Is it possible to reconstruct an ancient archaeological site using digital technology? A Ball State professor and a team of international researchers are proving that it is.
The church of Santa Maria Antiqua in the Roman Forum
was built in the fourth century, converted to a place of Christian worship in the sixth century, and lay abandoned and forgotten under the ruins of other structures following an earthquake in 847 until being rediscovered in 1900. Now, researchers are using modern digital technology to document the excavation and restoration of the ancient monument. Michele Chiuini
, professor of architecture in the College of Architecture and Planning
, and other scholars from England and Rome are using laser scanners and other digital tools to create an electronic 3-D model of the structure. Through their work, they can digitally reconstruct the different layers, allowing them to determine which parts of the site are original construction, which are results of the early Christian modifications, and which are restorations made after the structure’s rediscovery.

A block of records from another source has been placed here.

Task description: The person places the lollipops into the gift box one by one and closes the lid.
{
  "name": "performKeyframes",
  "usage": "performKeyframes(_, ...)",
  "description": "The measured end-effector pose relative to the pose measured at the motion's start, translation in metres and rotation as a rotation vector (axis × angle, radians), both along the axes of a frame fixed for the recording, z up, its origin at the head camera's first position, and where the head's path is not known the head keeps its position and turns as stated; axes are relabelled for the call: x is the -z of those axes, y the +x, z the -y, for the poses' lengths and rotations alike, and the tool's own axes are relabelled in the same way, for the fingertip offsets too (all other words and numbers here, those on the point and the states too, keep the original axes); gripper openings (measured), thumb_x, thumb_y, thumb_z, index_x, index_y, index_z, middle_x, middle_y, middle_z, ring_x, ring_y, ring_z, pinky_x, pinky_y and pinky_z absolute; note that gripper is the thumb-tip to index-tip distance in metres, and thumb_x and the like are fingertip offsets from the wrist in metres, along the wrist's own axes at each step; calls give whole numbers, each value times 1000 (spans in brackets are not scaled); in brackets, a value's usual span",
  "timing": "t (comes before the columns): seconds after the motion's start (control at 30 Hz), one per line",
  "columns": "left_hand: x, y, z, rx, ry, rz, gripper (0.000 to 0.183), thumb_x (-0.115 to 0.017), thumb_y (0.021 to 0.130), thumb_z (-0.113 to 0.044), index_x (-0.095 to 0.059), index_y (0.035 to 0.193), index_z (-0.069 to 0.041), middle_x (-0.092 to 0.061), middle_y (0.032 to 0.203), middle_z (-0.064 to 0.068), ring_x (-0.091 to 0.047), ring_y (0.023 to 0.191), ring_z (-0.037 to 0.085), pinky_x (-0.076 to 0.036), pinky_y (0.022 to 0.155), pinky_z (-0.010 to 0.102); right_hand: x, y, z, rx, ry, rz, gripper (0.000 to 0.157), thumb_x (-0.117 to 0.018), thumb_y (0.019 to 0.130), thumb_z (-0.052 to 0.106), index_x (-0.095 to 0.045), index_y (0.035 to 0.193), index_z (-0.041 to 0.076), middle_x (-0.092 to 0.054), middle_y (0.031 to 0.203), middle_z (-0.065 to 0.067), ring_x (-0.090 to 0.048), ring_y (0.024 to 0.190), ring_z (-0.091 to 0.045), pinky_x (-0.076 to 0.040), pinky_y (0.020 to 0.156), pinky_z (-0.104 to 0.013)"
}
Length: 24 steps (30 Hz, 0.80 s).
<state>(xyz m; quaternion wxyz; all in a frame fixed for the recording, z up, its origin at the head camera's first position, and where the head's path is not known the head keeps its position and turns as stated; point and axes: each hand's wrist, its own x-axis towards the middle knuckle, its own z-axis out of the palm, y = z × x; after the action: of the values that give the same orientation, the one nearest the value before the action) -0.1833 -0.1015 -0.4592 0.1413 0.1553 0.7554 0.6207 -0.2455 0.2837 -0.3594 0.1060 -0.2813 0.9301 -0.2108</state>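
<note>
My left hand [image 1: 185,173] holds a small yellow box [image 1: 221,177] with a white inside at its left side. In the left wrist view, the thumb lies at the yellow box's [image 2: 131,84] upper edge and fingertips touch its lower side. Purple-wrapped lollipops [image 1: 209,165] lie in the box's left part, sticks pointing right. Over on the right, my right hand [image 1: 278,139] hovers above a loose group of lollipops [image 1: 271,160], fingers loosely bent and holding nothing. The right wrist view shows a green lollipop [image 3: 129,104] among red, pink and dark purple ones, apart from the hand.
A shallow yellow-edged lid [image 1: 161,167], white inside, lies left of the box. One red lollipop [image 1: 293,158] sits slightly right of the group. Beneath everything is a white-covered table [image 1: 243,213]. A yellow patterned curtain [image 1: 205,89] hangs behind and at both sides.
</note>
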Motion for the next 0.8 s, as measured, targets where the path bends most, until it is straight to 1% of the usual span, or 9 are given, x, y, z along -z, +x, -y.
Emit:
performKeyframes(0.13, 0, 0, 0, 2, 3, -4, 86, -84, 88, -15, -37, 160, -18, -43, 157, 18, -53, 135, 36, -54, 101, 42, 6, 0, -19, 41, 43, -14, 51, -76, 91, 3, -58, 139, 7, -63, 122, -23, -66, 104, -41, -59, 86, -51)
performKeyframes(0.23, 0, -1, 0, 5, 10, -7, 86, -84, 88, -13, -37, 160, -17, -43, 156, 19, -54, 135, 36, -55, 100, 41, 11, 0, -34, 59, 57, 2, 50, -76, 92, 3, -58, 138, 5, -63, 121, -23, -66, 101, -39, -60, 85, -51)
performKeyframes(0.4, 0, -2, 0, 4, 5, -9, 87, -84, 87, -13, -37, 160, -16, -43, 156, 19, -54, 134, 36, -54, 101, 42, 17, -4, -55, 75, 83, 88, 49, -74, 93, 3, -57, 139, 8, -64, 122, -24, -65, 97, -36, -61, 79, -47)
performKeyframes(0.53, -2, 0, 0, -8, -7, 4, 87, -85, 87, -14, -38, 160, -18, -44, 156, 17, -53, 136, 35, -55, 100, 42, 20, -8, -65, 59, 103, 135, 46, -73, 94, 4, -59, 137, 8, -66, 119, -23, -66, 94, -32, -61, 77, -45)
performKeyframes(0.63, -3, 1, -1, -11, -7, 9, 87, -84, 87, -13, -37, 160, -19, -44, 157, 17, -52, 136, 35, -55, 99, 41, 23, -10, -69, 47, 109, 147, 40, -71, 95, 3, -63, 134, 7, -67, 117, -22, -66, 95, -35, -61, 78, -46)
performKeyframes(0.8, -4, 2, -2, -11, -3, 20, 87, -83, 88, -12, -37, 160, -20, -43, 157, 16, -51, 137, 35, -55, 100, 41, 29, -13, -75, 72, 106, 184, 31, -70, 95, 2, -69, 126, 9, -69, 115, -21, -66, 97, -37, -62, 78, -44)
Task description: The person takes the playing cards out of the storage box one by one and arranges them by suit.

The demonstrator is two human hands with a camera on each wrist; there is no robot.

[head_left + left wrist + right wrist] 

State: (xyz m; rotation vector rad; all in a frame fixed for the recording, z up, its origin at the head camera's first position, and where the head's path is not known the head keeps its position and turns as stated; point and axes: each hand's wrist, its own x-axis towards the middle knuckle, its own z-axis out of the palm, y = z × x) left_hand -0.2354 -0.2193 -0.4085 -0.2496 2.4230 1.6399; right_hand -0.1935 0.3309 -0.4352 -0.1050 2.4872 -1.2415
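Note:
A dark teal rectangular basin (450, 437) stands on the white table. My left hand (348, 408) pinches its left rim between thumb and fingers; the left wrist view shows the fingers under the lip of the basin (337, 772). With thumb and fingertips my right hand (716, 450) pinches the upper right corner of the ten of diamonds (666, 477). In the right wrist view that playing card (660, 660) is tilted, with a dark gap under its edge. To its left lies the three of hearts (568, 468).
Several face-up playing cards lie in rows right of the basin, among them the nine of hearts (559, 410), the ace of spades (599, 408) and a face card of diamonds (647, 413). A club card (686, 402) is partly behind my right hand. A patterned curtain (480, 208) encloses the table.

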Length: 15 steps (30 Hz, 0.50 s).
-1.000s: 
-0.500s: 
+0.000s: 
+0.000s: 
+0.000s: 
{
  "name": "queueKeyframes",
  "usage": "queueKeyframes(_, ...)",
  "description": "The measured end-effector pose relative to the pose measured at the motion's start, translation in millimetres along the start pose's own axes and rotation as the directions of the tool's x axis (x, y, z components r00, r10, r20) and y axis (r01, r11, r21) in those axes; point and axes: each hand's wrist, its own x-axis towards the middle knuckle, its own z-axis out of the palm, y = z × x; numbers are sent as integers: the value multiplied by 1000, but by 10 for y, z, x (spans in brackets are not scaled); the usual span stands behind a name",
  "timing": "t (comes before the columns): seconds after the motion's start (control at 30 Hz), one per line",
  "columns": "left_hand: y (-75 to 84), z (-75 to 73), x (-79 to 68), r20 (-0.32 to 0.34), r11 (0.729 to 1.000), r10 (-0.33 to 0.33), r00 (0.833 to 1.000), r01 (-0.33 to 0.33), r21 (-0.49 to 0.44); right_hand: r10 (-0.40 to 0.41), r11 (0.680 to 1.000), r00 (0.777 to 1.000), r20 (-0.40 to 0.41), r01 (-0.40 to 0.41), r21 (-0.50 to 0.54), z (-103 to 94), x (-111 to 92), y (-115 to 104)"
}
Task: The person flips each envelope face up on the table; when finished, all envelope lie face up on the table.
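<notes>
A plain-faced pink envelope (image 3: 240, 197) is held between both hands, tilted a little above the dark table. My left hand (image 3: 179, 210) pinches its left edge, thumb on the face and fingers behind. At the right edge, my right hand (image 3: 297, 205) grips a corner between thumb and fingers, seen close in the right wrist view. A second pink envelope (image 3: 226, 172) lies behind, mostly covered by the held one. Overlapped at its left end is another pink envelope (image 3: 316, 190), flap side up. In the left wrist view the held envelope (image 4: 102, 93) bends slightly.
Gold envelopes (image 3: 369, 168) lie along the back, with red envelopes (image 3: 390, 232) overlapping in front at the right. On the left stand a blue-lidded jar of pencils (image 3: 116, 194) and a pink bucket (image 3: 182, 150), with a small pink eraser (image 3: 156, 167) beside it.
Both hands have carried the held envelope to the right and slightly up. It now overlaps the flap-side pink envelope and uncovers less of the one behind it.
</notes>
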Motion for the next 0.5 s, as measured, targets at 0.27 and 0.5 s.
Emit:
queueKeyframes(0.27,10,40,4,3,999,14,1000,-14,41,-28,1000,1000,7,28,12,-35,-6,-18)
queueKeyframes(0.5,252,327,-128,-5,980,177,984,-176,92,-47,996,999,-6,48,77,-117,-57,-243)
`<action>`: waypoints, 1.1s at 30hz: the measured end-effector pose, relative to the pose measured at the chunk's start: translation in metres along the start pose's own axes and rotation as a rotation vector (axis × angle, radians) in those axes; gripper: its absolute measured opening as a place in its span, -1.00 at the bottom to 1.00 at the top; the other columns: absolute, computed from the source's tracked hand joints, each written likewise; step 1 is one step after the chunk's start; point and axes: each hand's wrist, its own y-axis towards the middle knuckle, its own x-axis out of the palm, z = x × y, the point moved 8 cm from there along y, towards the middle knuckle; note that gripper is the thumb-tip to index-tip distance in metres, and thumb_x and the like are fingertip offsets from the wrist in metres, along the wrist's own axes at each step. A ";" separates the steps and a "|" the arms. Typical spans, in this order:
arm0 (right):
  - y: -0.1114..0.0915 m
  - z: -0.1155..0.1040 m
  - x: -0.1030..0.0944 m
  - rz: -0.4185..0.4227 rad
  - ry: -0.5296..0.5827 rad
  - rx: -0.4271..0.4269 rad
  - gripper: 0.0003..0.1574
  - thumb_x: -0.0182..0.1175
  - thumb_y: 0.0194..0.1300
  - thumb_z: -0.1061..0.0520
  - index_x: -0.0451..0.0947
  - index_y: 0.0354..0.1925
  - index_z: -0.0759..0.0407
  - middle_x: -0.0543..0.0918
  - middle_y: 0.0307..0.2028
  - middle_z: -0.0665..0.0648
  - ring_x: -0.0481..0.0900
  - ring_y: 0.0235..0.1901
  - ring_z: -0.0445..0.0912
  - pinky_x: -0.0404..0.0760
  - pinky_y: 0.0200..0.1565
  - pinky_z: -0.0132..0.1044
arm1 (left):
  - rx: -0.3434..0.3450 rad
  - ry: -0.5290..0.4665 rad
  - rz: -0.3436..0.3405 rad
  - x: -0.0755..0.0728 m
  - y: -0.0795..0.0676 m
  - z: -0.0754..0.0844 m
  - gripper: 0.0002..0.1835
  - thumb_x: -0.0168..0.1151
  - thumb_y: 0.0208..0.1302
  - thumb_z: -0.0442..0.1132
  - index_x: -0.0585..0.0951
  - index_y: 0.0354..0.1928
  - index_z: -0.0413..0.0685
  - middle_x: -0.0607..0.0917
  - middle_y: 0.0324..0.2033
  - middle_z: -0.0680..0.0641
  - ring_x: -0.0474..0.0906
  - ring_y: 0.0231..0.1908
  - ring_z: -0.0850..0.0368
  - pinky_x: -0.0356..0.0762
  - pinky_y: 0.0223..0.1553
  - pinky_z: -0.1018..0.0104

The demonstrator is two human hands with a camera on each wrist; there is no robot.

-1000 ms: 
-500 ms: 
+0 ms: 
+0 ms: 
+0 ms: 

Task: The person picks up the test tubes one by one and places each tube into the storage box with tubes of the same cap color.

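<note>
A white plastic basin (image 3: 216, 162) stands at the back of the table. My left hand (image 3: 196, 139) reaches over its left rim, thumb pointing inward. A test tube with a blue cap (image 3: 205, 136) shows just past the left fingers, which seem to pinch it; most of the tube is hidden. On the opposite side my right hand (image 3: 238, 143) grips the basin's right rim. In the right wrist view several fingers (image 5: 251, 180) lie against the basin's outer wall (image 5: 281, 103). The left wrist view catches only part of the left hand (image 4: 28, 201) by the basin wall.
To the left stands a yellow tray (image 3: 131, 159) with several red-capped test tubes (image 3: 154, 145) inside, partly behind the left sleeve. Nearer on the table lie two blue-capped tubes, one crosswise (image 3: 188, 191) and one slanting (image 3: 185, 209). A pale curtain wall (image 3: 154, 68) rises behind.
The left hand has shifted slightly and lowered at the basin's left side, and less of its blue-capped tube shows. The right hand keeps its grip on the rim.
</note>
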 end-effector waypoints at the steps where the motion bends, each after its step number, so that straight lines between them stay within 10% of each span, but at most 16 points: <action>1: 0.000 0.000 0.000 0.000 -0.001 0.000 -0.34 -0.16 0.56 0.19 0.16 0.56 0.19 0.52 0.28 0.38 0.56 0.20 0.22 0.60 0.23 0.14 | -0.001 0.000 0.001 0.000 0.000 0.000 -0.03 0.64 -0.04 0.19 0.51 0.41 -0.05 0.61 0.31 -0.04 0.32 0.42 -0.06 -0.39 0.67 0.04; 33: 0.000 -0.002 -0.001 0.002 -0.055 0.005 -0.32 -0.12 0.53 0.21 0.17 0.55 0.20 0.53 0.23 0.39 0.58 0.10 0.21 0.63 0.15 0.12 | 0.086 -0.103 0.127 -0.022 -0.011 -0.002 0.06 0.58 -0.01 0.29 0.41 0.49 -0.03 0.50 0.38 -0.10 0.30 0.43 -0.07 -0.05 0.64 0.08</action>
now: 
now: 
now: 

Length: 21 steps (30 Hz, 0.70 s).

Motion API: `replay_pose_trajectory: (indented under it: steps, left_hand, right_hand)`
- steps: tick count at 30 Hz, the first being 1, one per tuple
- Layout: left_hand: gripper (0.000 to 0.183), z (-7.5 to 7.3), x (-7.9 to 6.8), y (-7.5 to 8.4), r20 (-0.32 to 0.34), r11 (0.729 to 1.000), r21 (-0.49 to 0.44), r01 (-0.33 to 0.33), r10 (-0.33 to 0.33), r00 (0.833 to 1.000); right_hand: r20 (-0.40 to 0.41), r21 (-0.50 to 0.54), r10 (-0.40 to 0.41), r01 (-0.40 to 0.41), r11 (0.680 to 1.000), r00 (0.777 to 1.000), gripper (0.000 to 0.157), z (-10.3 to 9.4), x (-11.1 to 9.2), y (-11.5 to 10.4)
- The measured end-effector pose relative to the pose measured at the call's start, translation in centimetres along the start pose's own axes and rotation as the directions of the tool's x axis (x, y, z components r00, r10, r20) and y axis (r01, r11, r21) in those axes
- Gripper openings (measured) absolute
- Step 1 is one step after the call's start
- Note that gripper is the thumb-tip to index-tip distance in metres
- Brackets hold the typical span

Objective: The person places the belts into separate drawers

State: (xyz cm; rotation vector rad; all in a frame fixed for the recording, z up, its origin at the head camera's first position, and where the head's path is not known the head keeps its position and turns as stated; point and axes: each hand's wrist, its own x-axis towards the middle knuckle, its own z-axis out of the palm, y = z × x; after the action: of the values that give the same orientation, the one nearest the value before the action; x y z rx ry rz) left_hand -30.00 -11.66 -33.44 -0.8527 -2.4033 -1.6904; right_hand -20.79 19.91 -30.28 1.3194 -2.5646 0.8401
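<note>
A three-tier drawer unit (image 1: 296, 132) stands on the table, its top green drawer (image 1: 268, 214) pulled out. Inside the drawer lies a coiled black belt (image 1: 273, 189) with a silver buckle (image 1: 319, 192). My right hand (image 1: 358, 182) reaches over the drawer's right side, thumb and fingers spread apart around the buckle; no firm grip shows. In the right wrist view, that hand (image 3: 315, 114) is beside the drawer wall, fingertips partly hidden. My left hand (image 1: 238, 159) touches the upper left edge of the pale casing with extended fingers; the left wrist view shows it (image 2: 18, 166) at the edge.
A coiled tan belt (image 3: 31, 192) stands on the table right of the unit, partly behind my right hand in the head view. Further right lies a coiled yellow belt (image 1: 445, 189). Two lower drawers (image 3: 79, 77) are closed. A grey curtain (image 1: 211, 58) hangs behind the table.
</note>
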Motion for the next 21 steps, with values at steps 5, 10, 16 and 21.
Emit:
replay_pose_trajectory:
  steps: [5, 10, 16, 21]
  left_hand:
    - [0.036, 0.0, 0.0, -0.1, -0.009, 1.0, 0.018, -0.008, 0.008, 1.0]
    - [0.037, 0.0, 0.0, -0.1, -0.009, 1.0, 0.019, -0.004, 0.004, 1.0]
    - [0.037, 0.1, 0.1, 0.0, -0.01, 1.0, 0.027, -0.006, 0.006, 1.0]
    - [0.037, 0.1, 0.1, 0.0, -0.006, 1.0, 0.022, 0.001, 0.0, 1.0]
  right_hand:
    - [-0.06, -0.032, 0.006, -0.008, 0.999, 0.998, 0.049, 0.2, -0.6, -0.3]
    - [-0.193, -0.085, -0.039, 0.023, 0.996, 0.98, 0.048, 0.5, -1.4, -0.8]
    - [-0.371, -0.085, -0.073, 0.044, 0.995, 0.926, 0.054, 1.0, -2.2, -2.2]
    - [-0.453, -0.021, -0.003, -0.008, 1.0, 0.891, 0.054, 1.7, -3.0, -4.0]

The digital media gathered by the researchers will be archived in databases that potentially could include information from historians who are also studying the site, helping to form a complete picture of the building and its history and making the site and the artifacts available to the public for educational purposes.
“The advantage of digital media is that it can connect a digital database to images for the general public or for scholars,” says Chiuini.
The excavation of the church also revealed important Roman frescoes and other valuable artifacts. The restoration has focused on creating a place to display these artifacts on the rebuilt site, making it a museum of its own.
“The buildings become not just reconstructions of the ruins but museums for their contents,” says Chiuini.